Suraksha Ka Plan: Keeping girls safe in the time of COVID-19
On March 11, 2020, the WHO declared that the COVID-19 outbreak is a pandemic and on April 10, 2020, the UN Secretary-General in a statement urged countries to, “Put women and girls at centre of COVID-19 recovery. Gender equality and women’s rights are essential to getting through this pandemic together, to recovering faster, and to building a better future for everyone.” This statement is extremely significant because emergencies such as the COVID-19 outbreak affects women and men differently. Gender norms and pre-existing inequalities, such as in a country like ours, disproportionately impact girls and young women in emergencies, including health emergencies. Gender, together with other factors including age, sexual orientation and gender identity, ethnicity, disability, education, employment, and geographical location may intersect to further compound individual experiences in emergencies. Some of these challenges for girls and young women are:
- Girls and young women may have limited access to accurate, official information and public service announcements, due to limited access to public spaces, and group gatherings (e.g. through safe spaces) and outreach activities. This can contribute to increased risk of infection, as well as increased stress and protection risks.
- In most locations, norms dictate that women and girls are the main caretakers of the household.

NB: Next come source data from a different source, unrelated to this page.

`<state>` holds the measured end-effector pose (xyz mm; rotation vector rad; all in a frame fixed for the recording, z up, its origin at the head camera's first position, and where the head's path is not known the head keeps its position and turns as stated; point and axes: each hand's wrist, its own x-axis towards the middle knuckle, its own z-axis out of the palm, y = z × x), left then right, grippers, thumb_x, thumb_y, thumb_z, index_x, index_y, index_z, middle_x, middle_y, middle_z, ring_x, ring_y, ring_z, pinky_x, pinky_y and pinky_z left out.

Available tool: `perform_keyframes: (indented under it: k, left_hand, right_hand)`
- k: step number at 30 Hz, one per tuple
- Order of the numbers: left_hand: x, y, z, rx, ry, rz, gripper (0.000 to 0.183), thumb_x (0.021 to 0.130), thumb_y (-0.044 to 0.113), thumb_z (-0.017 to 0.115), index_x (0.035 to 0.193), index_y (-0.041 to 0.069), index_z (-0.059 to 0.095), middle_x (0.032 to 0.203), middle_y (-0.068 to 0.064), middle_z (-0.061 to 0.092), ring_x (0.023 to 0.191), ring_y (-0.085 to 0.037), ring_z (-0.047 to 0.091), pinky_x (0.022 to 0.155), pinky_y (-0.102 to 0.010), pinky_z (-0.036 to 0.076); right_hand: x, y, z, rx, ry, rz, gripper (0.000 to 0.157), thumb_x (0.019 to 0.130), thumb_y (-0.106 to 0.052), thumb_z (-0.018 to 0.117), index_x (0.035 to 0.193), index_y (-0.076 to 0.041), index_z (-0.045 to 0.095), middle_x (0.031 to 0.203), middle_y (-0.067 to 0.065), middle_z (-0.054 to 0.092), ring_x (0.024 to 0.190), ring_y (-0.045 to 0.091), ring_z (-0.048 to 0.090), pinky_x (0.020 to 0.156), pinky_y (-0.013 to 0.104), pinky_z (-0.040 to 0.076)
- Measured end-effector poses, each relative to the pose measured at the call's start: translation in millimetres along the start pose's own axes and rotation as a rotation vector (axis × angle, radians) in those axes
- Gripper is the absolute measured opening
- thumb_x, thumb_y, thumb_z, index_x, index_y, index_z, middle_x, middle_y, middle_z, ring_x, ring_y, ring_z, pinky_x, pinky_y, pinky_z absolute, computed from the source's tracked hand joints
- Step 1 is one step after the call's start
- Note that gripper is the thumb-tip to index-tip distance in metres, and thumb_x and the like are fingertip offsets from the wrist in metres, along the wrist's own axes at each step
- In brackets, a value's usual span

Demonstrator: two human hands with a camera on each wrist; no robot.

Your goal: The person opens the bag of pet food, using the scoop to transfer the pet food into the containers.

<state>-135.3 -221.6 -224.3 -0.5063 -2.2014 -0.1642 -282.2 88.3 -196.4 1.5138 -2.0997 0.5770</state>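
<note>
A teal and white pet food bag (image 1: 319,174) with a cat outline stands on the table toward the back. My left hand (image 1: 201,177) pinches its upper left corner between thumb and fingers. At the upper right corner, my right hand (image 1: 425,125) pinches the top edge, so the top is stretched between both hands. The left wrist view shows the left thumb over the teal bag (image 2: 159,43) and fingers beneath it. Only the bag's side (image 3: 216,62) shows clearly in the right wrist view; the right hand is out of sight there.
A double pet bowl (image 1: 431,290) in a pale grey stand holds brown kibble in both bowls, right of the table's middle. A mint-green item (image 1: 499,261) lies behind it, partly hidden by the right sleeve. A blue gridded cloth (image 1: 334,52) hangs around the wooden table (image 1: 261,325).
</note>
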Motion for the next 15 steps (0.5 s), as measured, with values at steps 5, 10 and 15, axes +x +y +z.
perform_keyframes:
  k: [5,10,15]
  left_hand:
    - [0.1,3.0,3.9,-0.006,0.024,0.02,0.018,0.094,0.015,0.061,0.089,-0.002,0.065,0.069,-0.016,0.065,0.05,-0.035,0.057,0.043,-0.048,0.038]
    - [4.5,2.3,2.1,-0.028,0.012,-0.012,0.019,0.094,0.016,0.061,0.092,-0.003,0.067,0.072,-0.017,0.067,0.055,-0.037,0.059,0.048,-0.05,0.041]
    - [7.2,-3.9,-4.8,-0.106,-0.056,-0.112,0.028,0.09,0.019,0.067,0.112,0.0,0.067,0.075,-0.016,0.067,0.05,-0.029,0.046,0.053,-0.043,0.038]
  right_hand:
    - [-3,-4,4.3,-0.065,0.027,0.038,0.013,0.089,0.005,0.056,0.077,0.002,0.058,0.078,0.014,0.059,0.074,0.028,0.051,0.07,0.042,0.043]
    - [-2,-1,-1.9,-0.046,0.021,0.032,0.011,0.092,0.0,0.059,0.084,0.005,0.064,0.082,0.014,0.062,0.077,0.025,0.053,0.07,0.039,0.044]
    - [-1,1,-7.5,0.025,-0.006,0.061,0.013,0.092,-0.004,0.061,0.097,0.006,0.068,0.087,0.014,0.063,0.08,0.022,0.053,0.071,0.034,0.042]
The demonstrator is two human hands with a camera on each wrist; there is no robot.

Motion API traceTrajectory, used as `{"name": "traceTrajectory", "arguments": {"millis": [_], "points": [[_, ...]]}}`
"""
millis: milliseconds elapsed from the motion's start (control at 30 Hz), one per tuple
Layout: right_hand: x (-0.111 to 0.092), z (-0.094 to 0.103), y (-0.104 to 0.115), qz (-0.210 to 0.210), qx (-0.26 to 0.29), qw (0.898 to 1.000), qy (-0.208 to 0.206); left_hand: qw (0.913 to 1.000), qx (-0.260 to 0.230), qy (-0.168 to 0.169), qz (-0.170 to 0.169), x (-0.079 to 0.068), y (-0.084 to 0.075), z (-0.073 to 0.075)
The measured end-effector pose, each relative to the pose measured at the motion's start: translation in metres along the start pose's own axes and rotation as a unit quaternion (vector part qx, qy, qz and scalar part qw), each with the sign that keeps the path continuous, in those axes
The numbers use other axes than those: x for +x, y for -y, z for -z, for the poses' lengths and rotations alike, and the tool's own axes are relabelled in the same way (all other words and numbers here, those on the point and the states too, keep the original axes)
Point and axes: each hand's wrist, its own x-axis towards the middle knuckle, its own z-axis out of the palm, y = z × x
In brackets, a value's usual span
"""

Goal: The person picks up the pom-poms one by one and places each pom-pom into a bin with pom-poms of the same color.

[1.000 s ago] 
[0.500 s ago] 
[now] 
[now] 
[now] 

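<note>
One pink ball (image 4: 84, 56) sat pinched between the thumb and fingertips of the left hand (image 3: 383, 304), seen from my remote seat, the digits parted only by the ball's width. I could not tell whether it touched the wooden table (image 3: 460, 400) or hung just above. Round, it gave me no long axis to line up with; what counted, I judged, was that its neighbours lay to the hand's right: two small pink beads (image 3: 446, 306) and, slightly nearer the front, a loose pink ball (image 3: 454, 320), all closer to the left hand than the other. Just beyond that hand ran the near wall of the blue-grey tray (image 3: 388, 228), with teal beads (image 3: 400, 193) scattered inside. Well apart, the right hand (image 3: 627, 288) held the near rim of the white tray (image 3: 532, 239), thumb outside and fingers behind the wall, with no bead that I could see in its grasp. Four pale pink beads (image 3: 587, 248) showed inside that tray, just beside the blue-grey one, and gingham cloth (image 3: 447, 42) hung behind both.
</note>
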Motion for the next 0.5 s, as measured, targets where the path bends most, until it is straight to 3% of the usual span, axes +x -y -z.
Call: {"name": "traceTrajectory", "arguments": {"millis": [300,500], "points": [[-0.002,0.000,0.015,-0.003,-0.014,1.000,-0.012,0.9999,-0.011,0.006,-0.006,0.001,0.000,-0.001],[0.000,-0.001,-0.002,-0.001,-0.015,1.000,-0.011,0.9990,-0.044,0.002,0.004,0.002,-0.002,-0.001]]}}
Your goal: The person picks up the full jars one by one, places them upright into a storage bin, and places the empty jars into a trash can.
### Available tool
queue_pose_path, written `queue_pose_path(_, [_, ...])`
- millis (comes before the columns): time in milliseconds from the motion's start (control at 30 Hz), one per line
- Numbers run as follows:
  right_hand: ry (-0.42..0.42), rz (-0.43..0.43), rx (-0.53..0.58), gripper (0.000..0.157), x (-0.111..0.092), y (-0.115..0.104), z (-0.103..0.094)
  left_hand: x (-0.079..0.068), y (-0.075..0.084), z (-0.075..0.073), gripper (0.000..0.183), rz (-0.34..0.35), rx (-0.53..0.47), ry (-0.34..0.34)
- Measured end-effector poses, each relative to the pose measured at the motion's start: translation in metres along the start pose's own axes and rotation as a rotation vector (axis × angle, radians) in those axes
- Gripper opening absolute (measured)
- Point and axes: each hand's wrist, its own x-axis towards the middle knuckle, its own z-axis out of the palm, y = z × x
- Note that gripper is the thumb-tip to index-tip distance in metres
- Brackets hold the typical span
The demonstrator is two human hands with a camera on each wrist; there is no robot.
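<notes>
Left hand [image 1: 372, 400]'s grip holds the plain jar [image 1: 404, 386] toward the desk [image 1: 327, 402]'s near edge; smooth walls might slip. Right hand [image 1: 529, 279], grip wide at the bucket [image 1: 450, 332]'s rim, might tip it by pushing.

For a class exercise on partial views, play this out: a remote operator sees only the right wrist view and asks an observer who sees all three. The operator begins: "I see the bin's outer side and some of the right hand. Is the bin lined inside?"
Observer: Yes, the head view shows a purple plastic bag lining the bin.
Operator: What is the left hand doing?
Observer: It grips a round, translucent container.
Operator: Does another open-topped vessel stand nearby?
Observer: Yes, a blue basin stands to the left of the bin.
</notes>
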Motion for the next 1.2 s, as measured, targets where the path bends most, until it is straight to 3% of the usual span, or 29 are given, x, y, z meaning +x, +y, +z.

This can mean giving up work to care for children out of school and/or sick household members, impacting their levels of income and heightening exposure to the virus.
- During the COVID-19 outbreak, strategies such as ‘shelter-in-place’ and other movement restrictions, combined with fear, tension and stress, may place women and girls at heightened risk as they are confined with their abusers.
- School closures, social distancing and containment strategies will impact girls and boys differently, especially adolescent girls, who due to gender roles may be expected to take on care duties, limiting their access to remote learning programmes. As such, the provision of remote learning must be designed to meet the needs of all children and youth and consider and overcome the digital gender divide.
- Measures to limit the spread of COVID-19, including movement restrictions and border closures limit access to healthcare, nutrition and sanitation facilities. For instance, low rationing of household resources means that girls will get to eat last or least. Even access to supplementary nutrition at anganwadi centres and mid-day meals in schools is stalled. This is particularly concerning, especially for girls, who depend on these as their primary meal. Moreover, emergencies tend to impact access to sanitation and hygiene related products such as sanitary napkins and soaps as well as services such as health checkups and counselling.